◆ Exercise description ◆
Look below for the line that has "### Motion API". Set down the lines from there through the line that has "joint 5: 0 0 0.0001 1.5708", exactly as written.

◆ Data ◆
####################

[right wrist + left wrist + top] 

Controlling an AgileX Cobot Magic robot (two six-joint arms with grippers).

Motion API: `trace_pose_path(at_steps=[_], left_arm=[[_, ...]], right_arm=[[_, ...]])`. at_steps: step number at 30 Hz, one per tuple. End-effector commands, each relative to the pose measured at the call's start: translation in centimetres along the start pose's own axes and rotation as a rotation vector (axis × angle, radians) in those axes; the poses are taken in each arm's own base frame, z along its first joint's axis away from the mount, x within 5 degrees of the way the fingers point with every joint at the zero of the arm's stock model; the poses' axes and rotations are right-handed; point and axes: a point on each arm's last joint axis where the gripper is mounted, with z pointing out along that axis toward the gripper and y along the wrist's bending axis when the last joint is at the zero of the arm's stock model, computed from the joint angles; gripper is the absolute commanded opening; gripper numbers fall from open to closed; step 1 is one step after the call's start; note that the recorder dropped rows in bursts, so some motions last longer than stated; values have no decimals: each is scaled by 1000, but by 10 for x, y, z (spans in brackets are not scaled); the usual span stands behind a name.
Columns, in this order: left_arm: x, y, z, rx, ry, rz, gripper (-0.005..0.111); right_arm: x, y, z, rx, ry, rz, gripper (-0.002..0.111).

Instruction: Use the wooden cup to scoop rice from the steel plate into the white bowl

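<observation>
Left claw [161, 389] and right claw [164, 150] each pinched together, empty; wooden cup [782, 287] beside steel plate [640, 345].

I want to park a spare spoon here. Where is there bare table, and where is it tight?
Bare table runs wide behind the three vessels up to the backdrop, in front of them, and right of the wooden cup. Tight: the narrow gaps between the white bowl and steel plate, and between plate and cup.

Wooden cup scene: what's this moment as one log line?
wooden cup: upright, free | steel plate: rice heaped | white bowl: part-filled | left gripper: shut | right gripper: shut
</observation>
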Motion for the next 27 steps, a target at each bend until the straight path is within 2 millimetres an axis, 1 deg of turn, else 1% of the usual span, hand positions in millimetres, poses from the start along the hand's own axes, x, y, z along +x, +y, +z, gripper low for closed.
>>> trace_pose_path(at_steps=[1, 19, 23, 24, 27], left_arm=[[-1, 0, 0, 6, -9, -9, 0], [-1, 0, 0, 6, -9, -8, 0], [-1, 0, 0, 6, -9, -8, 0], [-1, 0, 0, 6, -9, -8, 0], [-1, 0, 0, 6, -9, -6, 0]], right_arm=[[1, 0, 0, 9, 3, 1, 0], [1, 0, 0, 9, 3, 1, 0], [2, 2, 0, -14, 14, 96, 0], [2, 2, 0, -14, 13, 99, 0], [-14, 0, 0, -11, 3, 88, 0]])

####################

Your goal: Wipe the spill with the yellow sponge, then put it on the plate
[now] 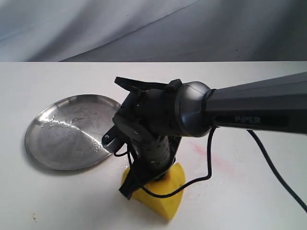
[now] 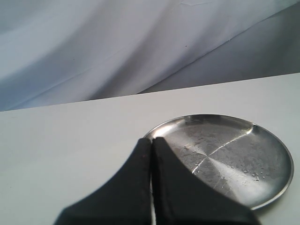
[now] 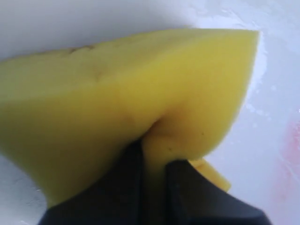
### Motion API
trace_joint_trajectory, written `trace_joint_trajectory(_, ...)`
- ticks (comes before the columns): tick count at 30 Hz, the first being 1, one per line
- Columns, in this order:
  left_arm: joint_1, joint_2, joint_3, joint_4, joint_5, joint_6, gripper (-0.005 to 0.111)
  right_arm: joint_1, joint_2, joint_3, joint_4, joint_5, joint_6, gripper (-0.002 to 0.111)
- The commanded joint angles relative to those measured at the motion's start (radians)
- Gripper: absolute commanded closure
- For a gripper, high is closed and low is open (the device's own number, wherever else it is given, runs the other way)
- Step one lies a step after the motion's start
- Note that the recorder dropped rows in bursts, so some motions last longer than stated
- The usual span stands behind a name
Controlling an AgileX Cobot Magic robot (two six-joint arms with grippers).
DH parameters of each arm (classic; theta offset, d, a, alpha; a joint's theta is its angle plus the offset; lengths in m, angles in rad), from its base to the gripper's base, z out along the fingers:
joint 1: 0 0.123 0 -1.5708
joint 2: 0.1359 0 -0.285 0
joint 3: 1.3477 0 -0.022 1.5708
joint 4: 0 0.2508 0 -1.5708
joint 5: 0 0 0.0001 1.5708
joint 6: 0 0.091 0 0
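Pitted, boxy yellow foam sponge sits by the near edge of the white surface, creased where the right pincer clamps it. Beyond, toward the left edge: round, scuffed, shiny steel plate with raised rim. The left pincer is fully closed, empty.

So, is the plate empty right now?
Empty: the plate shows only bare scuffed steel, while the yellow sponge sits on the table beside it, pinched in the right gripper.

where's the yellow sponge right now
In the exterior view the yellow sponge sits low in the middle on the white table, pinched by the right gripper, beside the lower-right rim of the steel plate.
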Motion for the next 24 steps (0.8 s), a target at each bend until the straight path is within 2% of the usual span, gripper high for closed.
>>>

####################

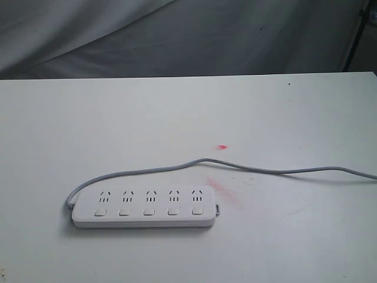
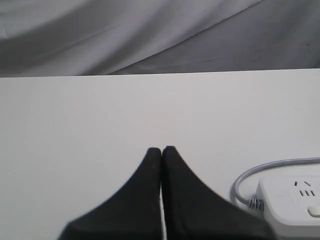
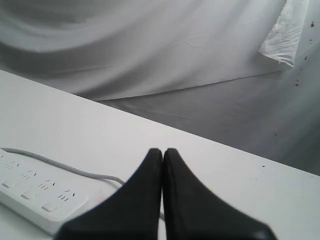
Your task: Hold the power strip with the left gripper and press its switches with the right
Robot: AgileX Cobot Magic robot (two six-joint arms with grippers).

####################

◆ Result for this exercise ◆
### Motion API
trace_joint_trajectory, written `trace_joint_trajectory(_, ...)`
- ticks (comes before the columns): tick count at 30 Hz, the first being 1, one per line
- Columns, in this order:
  left_arm: joint_1, joint_2, joint_3, joint_4, joint_5, joint_6, gripper (-0.005 to 0.111)
  right_arm: joint_1, joint_2, joint_3, joint_4, joint_5, joint_6, gripper (-0.002 to 0.111)
- The commanded joint angles relative to those measured at the motion's start (radians)
- Gripper: absolute commanded closure
- For a gripper, high is closed and low is open (the device's own number, wherever else it is given, runs the other way)
- Step one lies a step after the motion's start
- Note that the recorder dropped rows in bursts, so some motions last longer than stated
- The usual span stands behind a name
Controlling an AgileX Cobot Magic robot (two six-joint arms with grippers).
DH parameters of each arm (classic; theta offset, d, a, alpha; a joint's theta is its angle plus the offset; lengths in m, angles in rad), from its base to the gripper's base, z out along the fingers:
joint 1: 0 0.123 0 -1.5708
joint 2: 0.1359 0 -0.285 0
joint 3: 1.3477 0 -0.022 1.5708
joint 4: 0 0.2508 0 -1.5708
joint 5: 0 0 0.0001 1.5708

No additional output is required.